◆ The task:
Print the data that follows word for word, leaving out any picture.

◆ Data for analysis:
-*-
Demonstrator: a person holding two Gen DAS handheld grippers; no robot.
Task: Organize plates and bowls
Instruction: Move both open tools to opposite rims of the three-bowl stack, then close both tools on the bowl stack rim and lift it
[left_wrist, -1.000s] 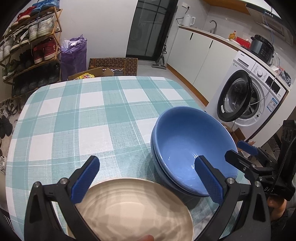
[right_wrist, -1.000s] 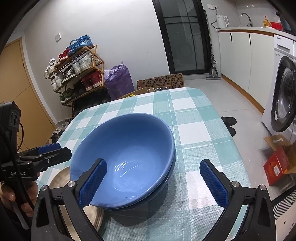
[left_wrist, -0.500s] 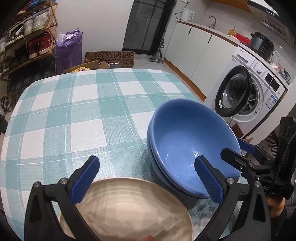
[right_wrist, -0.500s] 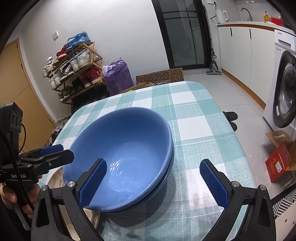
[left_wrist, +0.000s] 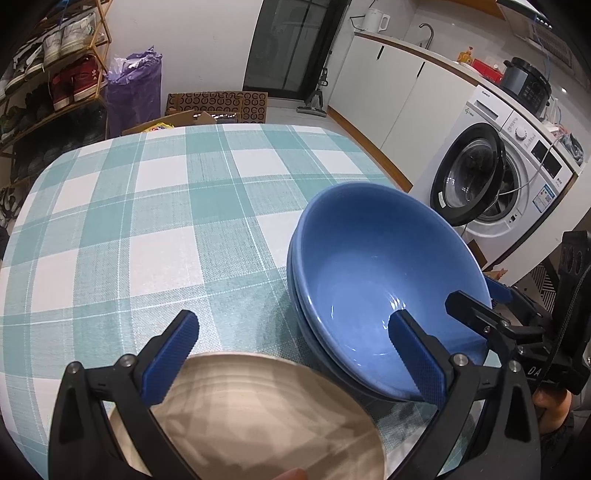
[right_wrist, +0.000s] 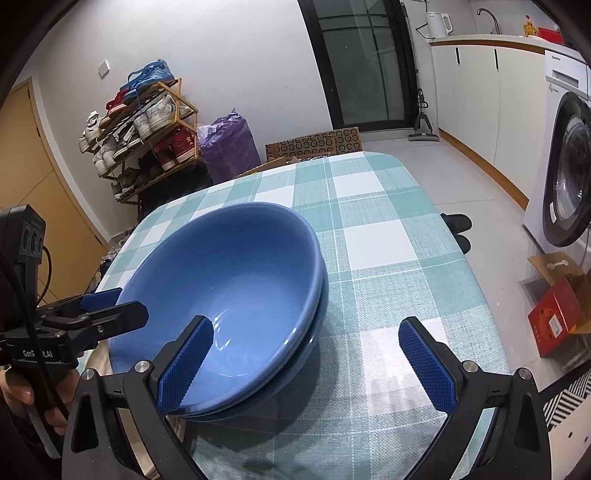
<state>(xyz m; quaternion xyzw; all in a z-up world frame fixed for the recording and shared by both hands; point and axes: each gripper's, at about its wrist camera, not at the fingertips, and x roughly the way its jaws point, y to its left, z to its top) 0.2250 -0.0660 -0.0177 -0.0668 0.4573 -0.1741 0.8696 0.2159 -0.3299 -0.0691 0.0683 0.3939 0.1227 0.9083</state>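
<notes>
Left wrist view: two nested blue bowls (left_wrist: 384, 291) are being shown beside a beige plate (left_wrist: 258, 417) on the checked surface (left_wrist: 129, 229). Both the left gripper (left_wrist: 295, 354) and right gripper (right_wrist: 306, 362) are being held wide, empty. Careless closing risks the bowls being knocked off the near edge.

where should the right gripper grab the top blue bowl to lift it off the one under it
Grip the rim of the top blue bowl at its near edge, one finger inside and one outside the thin wall. The right gripper is open, its left finger already over the bowl's inside. Come from the near side: the bowl is nested in a second blue bowl, so only the upper rim shows, and it is likely too wide to span.
</notes>
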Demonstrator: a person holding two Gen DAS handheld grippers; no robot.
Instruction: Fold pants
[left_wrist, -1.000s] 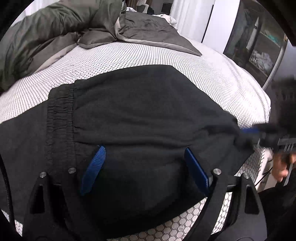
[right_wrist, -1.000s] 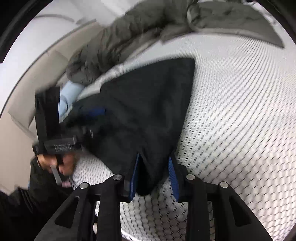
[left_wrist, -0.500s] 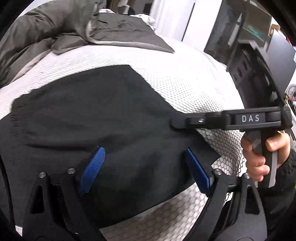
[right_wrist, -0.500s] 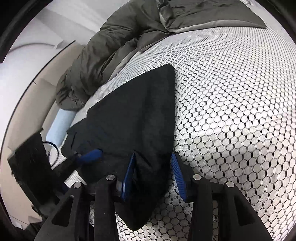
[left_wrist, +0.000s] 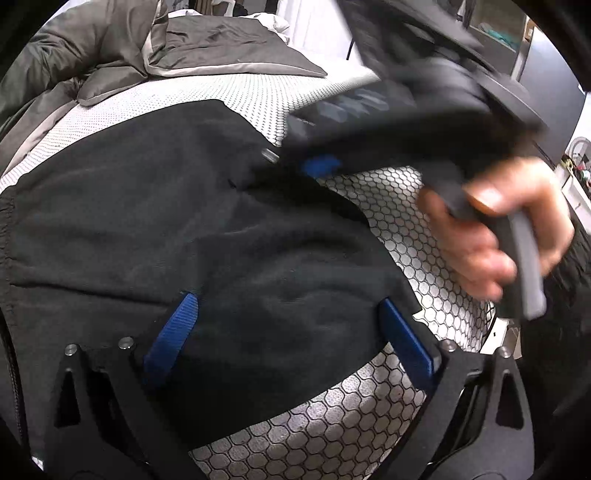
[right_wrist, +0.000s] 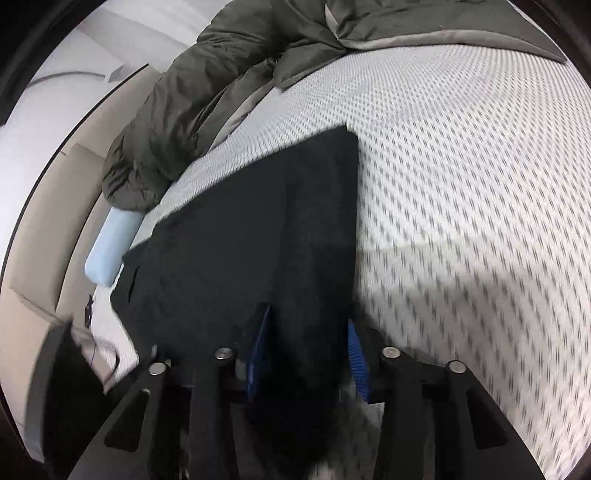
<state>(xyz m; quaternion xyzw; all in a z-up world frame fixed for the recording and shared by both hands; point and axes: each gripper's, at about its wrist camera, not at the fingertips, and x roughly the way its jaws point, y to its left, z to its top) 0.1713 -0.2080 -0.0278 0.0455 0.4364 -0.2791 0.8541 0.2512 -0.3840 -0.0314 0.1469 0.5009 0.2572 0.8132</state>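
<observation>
We see the black pants (left_wrist: 192, 206) lying on the honeycomb-patterned mattress (left_wrist: 325, 435). Our left gripper (left_wrist: 288, 332) has just been opening; its jaws gape wide over the cloth without pinching it. Our right gripper (right_wrist: 306, 354) has a bunch of the pants' cloth clamped between its blue pads (right_wrist: 356, 350).

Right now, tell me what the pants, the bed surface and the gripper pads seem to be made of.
Pants: black, matte, soft knit, probably fleece or jersey; it creases loosely and shows a fine fuzzy weave. Bed surface: pale textile with a honeycomb pattern, apparently mesh or quilted knit; I can't tell which. Gripper pads: blue, ribbed, likely rubber or soft plastic, on black rigid plastic-looking fingers with metal pins.
</observation>
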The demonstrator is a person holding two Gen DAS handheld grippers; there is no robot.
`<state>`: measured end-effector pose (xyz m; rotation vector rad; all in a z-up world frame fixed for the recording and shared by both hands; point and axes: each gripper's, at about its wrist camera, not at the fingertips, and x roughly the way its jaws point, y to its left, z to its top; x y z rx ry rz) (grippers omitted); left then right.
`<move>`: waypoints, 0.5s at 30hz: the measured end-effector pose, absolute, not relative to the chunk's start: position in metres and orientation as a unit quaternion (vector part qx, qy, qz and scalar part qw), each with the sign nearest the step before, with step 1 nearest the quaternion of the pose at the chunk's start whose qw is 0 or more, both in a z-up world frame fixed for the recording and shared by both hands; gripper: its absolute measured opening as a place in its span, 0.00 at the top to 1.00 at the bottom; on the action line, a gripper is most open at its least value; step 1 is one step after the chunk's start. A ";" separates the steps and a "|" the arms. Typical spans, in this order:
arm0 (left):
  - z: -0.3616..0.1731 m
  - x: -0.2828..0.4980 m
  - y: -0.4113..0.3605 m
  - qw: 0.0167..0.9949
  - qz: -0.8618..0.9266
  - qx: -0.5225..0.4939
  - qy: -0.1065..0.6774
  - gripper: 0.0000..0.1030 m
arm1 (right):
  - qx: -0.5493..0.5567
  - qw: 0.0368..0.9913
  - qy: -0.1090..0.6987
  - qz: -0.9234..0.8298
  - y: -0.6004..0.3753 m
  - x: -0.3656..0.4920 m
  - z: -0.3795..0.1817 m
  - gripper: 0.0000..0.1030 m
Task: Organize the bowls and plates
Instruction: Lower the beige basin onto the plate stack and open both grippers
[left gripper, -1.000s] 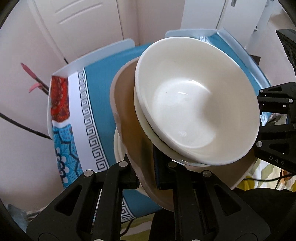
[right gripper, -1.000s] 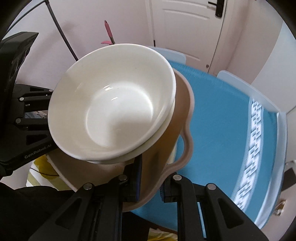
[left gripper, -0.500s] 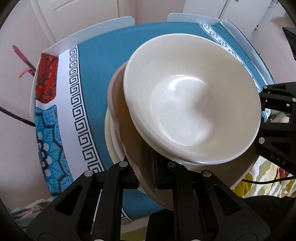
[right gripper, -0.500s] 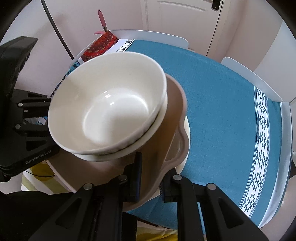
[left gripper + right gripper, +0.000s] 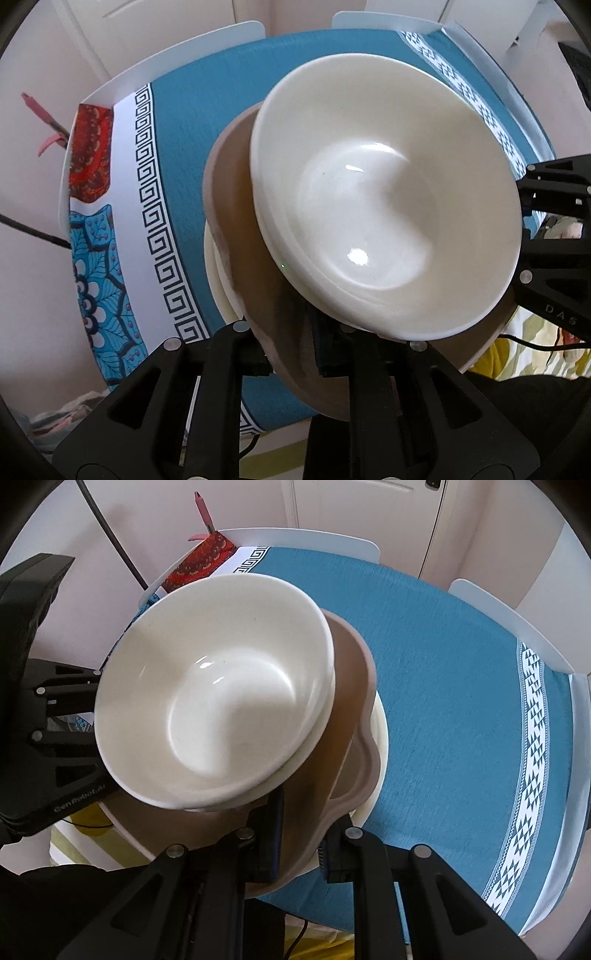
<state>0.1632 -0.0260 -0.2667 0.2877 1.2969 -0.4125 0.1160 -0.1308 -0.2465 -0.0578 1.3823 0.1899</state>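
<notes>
Left wrist view showed the left gripper (image 5: 291, 354) at the lower centre of the frame, its jaws opening slightly while the pads remained pressed on the rim of the beige plate (image 5: 236, 206). 2 nested white bowls (image 5: 388, 199) sat on that plate and filled the centre and right of the frame. A cream plate (image 5: 218, 280) lay under the beige plate, its edge visible at the lower left of the stack. The blue tablecloth (image 5: 207, 118) with a key-pattern border covered the table (image 5: 184, 48) behind the stack, across the upper half of the frame.

Right wrist view showed the right gripper (image 5: 299, 842) at the lower centre, clamped on the opposite rim of the beige plate (image 5: 351, 686). The white bowls (image 5: 218, 686) occupied the centre left of the frame. The cream plate (image 5: 380, 738) showed just right of the beige rim, against the tablecloth (image 5: 443, 686). The left gripper (image 5: 59, 709) body appeared at the left edge.
</notes>
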 end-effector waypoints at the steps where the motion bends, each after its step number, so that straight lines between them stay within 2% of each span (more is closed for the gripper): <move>1: -0.267 0.163 -0.027 0.765 -0.191 0.135 0.600 0.86 | -0.024 0.765 0.638 0.088 -0.131 0.117 -0.247 0.86; 8: -0.267 0.166 -0.032 0.733 -0.210 0.143 0.631 0.78 | -0.016 0.747 0.658 0.098 -0.134 0.123 -0.245 0.86; 11: -0.268 0.169 -0.034 0.719 -0.214 0.136 0.647 0.75 | -0.013 0.739 0.666 0.103 -0.135 0.126 -0.242 0.82; 14: -0.268 0.172 -0.036 0.705 -0.228 0.127 0.660 0.65 | -0.011 0.734 0.671 0.102 -0.137 0.127 -0.239 0.81; 15: -0.268 0.171 -0.037 0.700 -0.236 0.121 0.663 0.55 | -0.010 0.733 0.672 0.102 -0.138 0.128 -0.238 0.79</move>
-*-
◆ Solution to this task:
Demonstrator: a person holding two Gen DAS handheld grippers; no robot.
Task: Organize plates and bowls
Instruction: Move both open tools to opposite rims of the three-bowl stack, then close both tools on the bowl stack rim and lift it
[left_wrist, -1.000s] 
[right_wrist, -1.000s] 
[left_wrist, -0.500s] 
[right_wrist, -0.500s] 
[left_wrist, +0.000s] 
[right_wrist, +0.000s] 
<state>(xyz m; quaternion xyzw; all in a z-up world frame fixed for the recording and shared by both hands; point and axes: each gripper's, at about its wrist camera, not at the fingertips, and x roughly the way its jaws point, y to its left, z to its top) 0.2250 -0.0660 -0.0177 -0.0668 0.4573 -0.1741 0.8696 0.2159 -0.3299 -0.0691 0.0683 0.3939 0.1227 0.9083</state>
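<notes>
Left wrist view: two nested blue bowls (left_wrist: 384, 291) are being shown beside a beige plate (left_wrist: 258, 417) on the checked surface (left_wrist: 129, 229). Both the left gripper (left_wrist: 295, 354) and right gripper (right_wrist: 306, 362) are being held wide, empty. Careless closing risks the bowls being knocked off the near edge.

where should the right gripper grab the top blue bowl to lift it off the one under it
Grip the rim of the top blue bowl at its near edge, one finger inside and one outside the thin wall. The right gripper is open, its left finger already over the bowl's inside. Come from the near side: the bowl is nested in a second blue bowl, so only the upper rim shows, and it is likely too wide to span.
</notes>
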Demonstrator: a person holding two Gen DAS handheld grippers; no robot.
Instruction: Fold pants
[left_wrist, -1.000s] 
[right_wrist, -1.000s] 
[left_wrist, -0.500s] 
[right_wrist, -0.500s] 
[left_wrist, +0.000s] 
[right_wrist, +0.000s] 
<state>(xyz m; quaternion xyzw; all in a z-up world frame fixed for the recording and shared by both hands; point and axes: each gripper's, at about its wrist camera, not at the fingertips, and x roughly the way its jaws point, y to its left, z to its top) 0.1713 -0.2080 -0.0278 0.0455 0.4364 -0.2791 0.8541 0.2512 -0.3840 -0.0314 0.1469 0.5009 0.2572 0.8132</state>
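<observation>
We see the black pants (left_wrist: 192, 206) lying on the honeycomb-patterned mattress (left_wrist: 325, 435). Our left gripper (left_wrist: 288, 332) has just been opening; its jaws gape wide over the cloth without pinching it. Our right gripper (right_wrist: 306, 354) has a bunch of the pants' cloth clamped between its blue pads (right_wrist: 356, 350).

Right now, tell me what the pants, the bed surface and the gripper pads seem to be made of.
Pants: black, matte, soft knit, probably fleece or jersey; it creases loosely and shows a fine fuzzy weave. Bed surface: pale textile with a honeycomb pattern, apparently mesh or quilted knit; I can't tell which. Gripper pads: blue, ribbed, likely rubber or soft plastic, on black rigid plastic-looking fingers with metal pins.
</observation>
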The demonstrator is a person holding two Gen DAS handheld grippers; there is no robot.
`<state>`: measured end-effector pose (xyz m; rotation vector rad; all in a z-up world frame fixed for the recording and shared by both hands; point and axes: each gripper's, at about its wrist camera, not at the fingertips, and x roughly the way its jaws point, y to its left, z to its top; x y z rx ry rz) (grippers omitted); left then right.
`<move>`: waypoints, 0.5s at 30hz: the measured end-effector pose, absolute, not relative to the chunk's start: position in metres and orientation as a unit quaternion (vector part qx, qy, qz and scalar part qw), each with the sign nearest the step before, with step 1 nearest the quaternion of the pose at the chunk's start whose qw is 0 or more, both in a z-up world frame fixed for the recording and shared by both hands; gripper: its absolute measured opening as a place in its span, 0.00 at the top to 1.00 at the bottom; on the action line, a gripper is most open at its least value; step 1 is one step after the chunk's start. A ";" separates the steps and a "|" the arms. Typical spans, in this order:
arm0 (left):
  - z: -0.3616..0.1731 m
  - x: -0.2828..0.4980 m
  - y: -0.4113..0.3605 m
  - qw: 0.0167..0.9949
  - qz: -0.8618..0.9266
  - qx: -0.5225..0.4939
  - qy: -0.1065..0.6774
  - gripper: 0.0000..0.1030 m
arm1 (right):
  - qx: -0.5493..0.5567
  - qw: 0.0368..0.9913
  - qy: -0.1090..0.6987
  - qz: -0.9234..0.8298
  - y: -0.6004..0.3753 m
  - x: -0.3656..0.4920 m
  - z: -0.3795..0.1817 m
  - gripper: 0.0000..0.1030 m
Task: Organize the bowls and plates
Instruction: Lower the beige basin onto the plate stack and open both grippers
[left gripper, -1.000s] 
[right gripper, -1.000s] 
[left gripper, -0.500s] 
[right gripper, -0.500s] 
[left gripper + right gripper, +0.000s] 
<state>0.1632 -0.0260 -0.2667 0.2877 1.2969 -0.4125 0.1160 -0.1308 -0.2465 -0.0578 1.3823 0.1899</state>
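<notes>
Left wrist view showed the left gripper (image 5: 291, 354) at the lower centre of the frame, its jaws opening slightly while the pads remained pressed on the rim of the beige plate (image 5: 236, 206). 2 nested white bowls (image 5: 388, 199) sat on that plate and filled the centre and right of the frame. A cream plate (image 5: 218, 280) lay under the beige plate, its edge visible at the lower left of the stack. The blue tablecloth (image 5: 207, 118) with a key-pattern border covered the table (image 5: 184, 48) behind the stack, across the upper half of the frame.

Right wrist view showed the right gripper (image 5: 299, 842) at the lower centre, clamped on the opposite rim of the beige plate (image 5: 351, 686). The white bowls (image 5: 218, 686) occupied the centre left of the frame. The cream plate (image 5: 380, 738) showed just right of the beige rim, against the tablecloth (image 5: 443, 686). The left gripper (image 5: 59, 709) body appeared at the left edge.
</notes>
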 end-effector waypoints at the steps where the motion bends, each after its step number, so that straight lines between them stay within 2% of each span (more is closed for the gripper): <move>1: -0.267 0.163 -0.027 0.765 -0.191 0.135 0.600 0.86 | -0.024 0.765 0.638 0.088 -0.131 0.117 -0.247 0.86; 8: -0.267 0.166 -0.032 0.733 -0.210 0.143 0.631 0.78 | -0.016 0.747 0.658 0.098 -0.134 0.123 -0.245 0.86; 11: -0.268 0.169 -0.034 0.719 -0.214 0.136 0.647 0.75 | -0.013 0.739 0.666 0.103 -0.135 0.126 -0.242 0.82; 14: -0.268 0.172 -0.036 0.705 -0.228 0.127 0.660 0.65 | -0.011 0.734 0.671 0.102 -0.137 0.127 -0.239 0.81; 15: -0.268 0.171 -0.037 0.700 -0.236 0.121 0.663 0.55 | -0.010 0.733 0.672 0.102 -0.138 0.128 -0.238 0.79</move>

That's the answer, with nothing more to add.